La pensión por incapacidad permanente es una de las prestaciones más relevantes del sistema público, ya que protege a quienes han visto reducida de forma significativa su capacidad para trabajar. Aunque la cuantía habitual de esta ayuda se sitúa en el 55% de la base reguladora, existe un supuesto concreto que permite elevar el importe mensual hasta el 75%, lo que supone un aumento directo del 20%.
Este incremento no se concede de forma automática ni generalizada. Está pensado para perfiles muy concretos de pensionistas y responde a la dificultad real de reincorporarse al mercado laboral en determinadas circunstancias personales, profesionales y sociales.
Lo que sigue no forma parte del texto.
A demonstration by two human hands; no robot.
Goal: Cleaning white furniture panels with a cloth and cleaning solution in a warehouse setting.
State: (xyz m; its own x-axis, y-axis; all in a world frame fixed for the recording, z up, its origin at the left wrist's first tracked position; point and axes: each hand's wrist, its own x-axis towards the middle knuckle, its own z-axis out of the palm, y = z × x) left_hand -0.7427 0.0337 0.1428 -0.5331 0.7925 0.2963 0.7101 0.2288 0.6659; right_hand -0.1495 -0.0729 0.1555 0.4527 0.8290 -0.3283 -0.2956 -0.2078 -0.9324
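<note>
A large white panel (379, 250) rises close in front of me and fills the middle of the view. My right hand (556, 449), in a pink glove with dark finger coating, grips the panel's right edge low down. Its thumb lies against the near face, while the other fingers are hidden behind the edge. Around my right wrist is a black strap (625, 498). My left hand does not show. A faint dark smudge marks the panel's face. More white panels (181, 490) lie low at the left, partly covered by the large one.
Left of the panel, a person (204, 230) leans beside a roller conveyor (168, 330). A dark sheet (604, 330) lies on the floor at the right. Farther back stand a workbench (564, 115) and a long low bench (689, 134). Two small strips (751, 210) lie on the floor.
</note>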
Conocer los requisitos es clave para saber si se puede solicitar y en qué casos procede.
Quiénes pueden acceder al incremento del 20%
La posibilidad de aumentar la pensión se aplica exclusivamente a quienes tienen reconocida una incapacidad permanente total, es decir, cuando la persona no puede desempeñar su profesión habitual, pero sí podría dedicarse a otra distinta. Con carácter general, esta pensión equivale al 55% de la base reguladora fijada por la Seguridad Social.
El incremento adicional del 20% está reservado a los pensionistas mayores de 55 años que, por su perfil formativo, experiencia laboral y situación del mercado de trabajo en su lugar de residencia, tengan serias dificultades para encontrar un empleo alternativo. La normativa entiende que, a partir de esa edad, la reinserción laboral resulta especialmente compleja cuando no existe una cualificación adaptable a otros sectores.
Además, hay otros supuestos singulares que afectan al cálculo de la prestación, como los casos en los que la incapacidad deriva de un accidente laboral o enfermedad profesional, o cuando se accede a esta pensión tras cumplir la edad legal de jubilación sin reunir las cotizaciones necesarias para jubilarse.
Antes de cerrar, conviene recordar que la concesión de cualquier grado de incapacidad permanente no depende únicamente de la enfermedad o lesión concreta, sino de una valoración global realizada por el tribunal médico, que analiza cómo afecta esa situación a la capacidad real de trabajar.
Datos clave sobre el aumento de la pensión
| Aspecto | Información esencial |
|---|---|
| Tipo de incapacidad | Incapacidad permanente total |
| Cuantía general | 55% de la base reguladora |
| Incremento posible | +20% (hasta el 75%) |
| Edad mínima | 55 años |
En definitiva, este complemento puede marcar una diferencia económica importante para muchos pensionistas. Revisar la situación personal, la edad y las posibilidades reales de empleo es fundamental antes de iniciar la solicitud, ya que el reconocimiento del aumento depende de una evaluación individualizada por parte de la administración.